We recommend asking champions some discovery questions during a cadence call to gauge why they want to move to SaaS and ensure that certain access control items, features, and APIs are not currently of utmost importance to the business before kicking off the migration process.

Discovery Questions

  1. What prompted this move to SaaS?
  2. What are you hoping to accomplish as a result of moving to SaaS?
    • Infrastructure cost savings?
    • Automatic GitLab version upgrades to stay up-to-date?
    • If the customer does not give these reasons, we should explore their reasoning to see if it is worth them moving to SaaS.
  3. What features are you using on the admin panel?

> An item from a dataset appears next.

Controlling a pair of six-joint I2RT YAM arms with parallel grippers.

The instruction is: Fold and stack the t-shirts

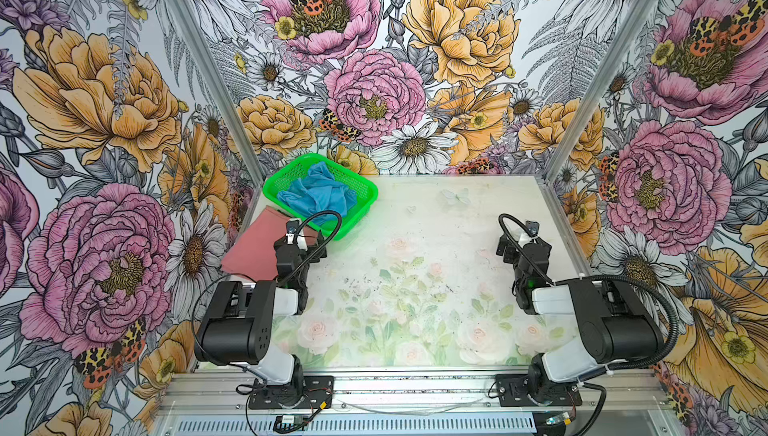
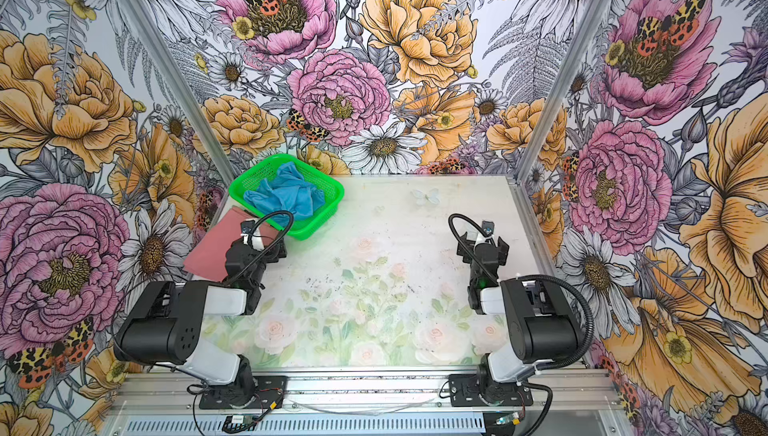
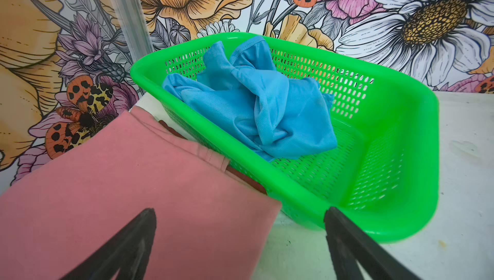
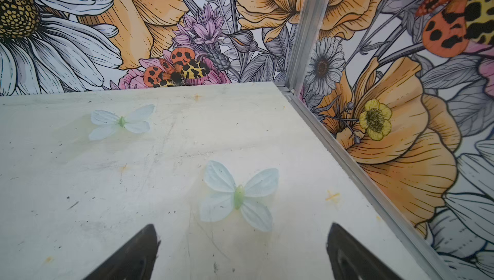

    • Are these accessible on SaaS?
    • Are you utilizing the GitLab API to do things that require admin privileges?
    • If the customer switches to SaaS, they will not be able to use the admin panel OR perform API calls that require admin access.
  4. Have you completed a security audit of our SaaS solution to ensure it is compliant to your organization’s standards?
    • If the customer answers NO, we recommend their security team performs any required audits in advance to ensure SaaS is compliant with their security requirements.
  5. What are your access control security requirements?
  6. What are you using for authentication?
    • SAML SSO? LDAP?
  7. What is your process for Provisioning and deprovisioning?
  8. How do you handle access management?
  9. Are you using a provider such as Okta?
    • If the customer answers YES, they could restrict IP access at the identity provider level via a setting in Okta or a similar tool.
  10. Are you using 2-Factor Authentication?
  11. Do any of your employees use Personal Access Tokens (PATs) to perform git actions?
    • If the customer answers YES, we should discuss:
    • How we cannot restrict PATs to certain IP addresses
    • How on SaaS you cannot view or revoke any PATs except the ones you own
    • How on SaaS you cannot programmatically revoke PATs via the API
  12. Do you use a VPN?
  13. What requirements do you have around accessing code bases outside of the corporate network?
  14. Do your employees ever need to access your code base off of the corporate network?
    • If the customer answers YES, we DO NOT need to explore gitlab-sshd and the IP allowlisting bug, since they would be accessing the code base outside of an allow-listed VPN.